作品の閲覧

「800字文学館」

「マネー」を生み出す

野瀬 隆平

 お金はどこで造られているのか。お札や硬貨は、いうまでもなく印刷局や造幣局で造られ、日本銀行を通して世の中に送り出されています。
 しかし、この他にもお金を創り出している所があります。それは、我々が利用している市中銀行です。どういうことか。

 誰かが銀行に1,000万円お金を預けたとします。お金を預けたので、手元には現金はありません。しかし、信用のおける大銀行に預けたのですから、いつでも必要なときには引き出せると思っている。従って、預けた人はまだ1,000万円は自分のものだと考えています。
 お金を預かった銀行はこれを元に、ある人に900万円を貸したとします。借りた人は、そのお金で物を買ったり、サービスの提供を受けたりします。本人はいつかは返さなければと考えていますが、物を売った人、サービスを提供した人は、受け取ったお金の出所を知りませんし、関心もありません。手に入れたのは正真正銘のお金です。勿論、将来誰かに返す必要のあるものではありません。ここに、900万円というお金が新たに創造されたことになります。
 銀行が1,000万円を預かって、その大部分の900万円を他の人に貸しても良いのかという素朴な疑問を抱きます。預かったお金を全部貸し出すことは流石に認められていません。
 しかし、一定の割合で預金の引き出しに備えるお金を取っておけば、銀行は残りのお金を他の人に貸してもよいのです。この準備すべき割合が低いので、銀行にわずかな原資があれば、大きな「信用創造」(お金をふやすこと)ができるのです。

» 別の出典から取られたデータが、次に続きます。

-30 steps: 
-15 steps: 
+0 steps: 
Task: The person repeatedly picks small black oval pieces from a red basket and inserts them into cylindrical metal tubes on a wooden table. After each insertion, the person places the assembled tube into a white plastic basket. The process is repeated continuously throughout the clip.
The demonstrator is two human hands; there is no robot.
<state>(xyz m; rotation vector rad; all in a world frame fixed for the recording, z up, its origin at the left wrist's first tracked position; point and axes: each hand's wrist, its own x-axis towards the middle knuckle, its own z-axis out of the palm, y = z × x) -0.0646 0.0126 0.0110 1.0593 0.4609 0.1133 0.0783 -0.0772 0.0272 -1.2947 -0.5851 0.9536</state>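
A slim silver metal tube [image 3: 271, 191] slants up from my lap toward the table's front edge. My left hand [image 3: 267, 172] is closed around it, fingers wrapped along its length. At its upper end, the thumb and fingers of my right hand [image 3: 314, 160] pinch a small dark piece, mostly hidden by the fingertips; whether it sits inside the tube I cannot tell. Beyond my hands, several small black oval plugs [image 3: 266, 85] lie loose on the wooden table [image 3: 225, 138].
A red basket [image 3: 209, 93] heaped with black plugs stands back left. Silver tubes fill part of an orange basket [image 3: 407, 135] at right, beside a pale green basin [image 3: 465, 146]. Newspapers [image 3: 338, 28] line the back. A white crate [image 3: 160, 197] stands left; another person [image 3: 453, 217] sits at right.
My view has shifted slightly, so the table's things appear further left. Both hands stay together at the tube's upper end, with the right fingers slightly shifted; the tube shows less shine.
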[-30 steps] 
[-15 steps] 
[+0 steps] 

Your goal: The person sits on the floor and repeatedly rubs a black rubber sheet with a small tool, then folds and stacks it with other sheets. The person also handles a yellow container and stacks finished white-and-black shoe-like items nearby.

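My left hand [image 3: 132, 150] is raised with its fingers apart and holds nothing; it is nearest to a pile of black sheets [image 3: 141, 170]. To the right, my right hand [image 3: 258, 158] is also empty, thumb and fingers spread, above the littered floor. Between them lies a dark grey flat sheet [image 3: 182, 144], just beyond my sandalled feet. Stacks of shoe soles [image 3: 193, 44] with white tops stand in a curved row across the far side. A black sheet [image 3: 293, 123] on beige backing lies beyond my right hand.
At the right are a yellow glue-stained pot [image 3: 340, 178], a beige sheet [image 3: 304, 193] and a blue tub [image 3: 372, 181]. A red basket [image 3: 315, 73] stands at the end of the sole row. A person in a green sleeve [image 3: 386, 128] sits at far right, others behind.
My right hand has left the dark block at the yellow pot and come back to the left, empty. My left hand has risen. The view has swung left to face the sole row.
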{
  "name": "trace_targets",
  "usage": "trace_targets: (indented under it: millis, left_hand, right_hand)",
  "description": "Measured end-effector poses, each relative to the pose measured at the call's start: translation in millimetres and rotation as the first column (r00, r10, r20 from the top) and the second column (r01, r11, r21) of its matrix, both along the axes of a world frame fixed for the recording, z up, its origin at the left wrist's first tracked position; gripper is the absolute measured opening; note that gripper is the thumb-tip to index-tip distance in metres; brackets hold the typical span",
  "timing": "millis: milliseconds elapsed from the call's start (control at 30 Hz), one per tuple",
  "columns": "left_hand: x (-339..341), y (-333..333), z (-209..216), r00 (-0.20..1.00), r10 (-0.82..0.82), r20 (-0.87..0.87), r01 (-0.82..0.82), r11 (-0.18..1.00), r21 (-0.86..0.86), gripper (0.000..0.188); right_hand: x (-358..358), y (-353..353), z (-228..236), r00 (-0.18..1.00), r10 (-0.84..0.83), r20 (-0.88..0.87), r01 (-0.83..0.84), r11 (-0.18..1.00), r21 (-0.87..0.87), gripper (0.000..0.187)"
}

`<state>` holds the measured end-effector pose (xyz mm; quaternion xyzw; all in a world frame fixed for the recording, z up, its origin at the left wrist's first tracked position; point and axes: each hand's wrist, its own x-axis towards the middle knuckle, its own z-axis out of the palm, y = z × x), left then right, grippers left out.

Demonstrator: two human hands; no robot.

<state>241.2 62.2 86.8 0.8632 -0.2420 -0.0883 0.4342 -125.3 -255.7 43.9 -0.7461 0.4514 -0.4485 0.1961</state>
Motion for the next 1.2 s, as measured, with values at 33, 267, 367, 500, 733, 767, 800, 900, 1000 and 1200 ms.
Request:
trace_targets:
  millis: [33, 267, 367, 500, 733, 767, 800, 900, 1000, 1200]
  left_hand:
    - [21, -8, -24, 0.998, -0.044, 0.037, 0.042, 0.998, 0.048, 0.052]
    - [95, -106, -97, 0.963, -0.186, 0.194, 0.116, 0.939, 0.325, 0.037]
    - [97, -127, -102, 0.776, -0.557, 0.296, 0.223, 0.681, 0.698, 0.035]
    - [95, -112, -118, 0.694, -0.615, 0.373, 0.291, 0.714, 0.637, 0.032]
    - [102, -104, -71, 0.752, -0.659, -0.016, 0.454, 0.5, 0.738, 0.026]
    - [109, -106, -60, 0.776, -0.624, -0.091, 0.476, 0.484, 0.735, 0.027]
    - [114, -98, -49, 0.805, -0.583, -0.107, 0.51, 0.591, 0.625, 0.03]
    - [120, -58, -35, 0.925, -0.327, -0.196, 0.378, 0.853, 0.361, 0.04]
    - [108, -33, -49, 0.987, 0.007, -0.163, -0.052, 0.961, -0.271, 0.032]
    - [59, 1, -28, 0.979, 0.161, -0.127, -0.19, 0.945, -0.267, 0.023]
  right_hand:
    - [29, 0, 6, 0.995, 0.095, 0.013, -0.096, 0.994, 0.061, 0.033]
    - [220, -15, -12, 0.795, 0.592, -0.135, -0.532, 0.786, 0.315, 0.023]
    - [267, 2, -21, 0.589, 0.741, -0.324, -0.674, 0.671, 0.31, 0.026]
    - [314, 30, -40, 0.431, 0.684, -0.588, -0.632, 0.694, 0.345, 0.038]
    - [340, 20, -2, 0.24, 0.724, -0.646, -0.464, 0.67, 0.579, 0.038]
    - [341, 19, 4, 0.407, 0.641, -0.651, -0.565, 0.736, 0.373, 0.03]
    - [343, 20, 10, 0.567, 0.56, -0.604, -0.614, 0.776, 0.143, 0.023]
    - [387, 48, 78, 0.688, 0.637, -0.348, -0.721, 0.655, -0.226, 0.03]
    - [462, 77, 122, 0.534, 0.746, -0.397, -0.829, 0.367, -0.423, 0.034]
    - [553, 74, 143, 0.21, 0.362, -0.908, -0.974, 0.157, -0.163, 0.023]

 最近では、市中銀行のみならず、IT各社が金融の業務に乗り出しています。顧客に関する膨大なデータをAIが分析し、高い精度で信用度を割り出すことが可能になったからです。
 経済の話をするとき、現金のことを「お金」といい、これに預貯金を加えたものを広く「マネー」と呼び、使い分けるのが一般的です。今後、目に見えない「マネー」の役割が益々大きくなってゆくと思われます。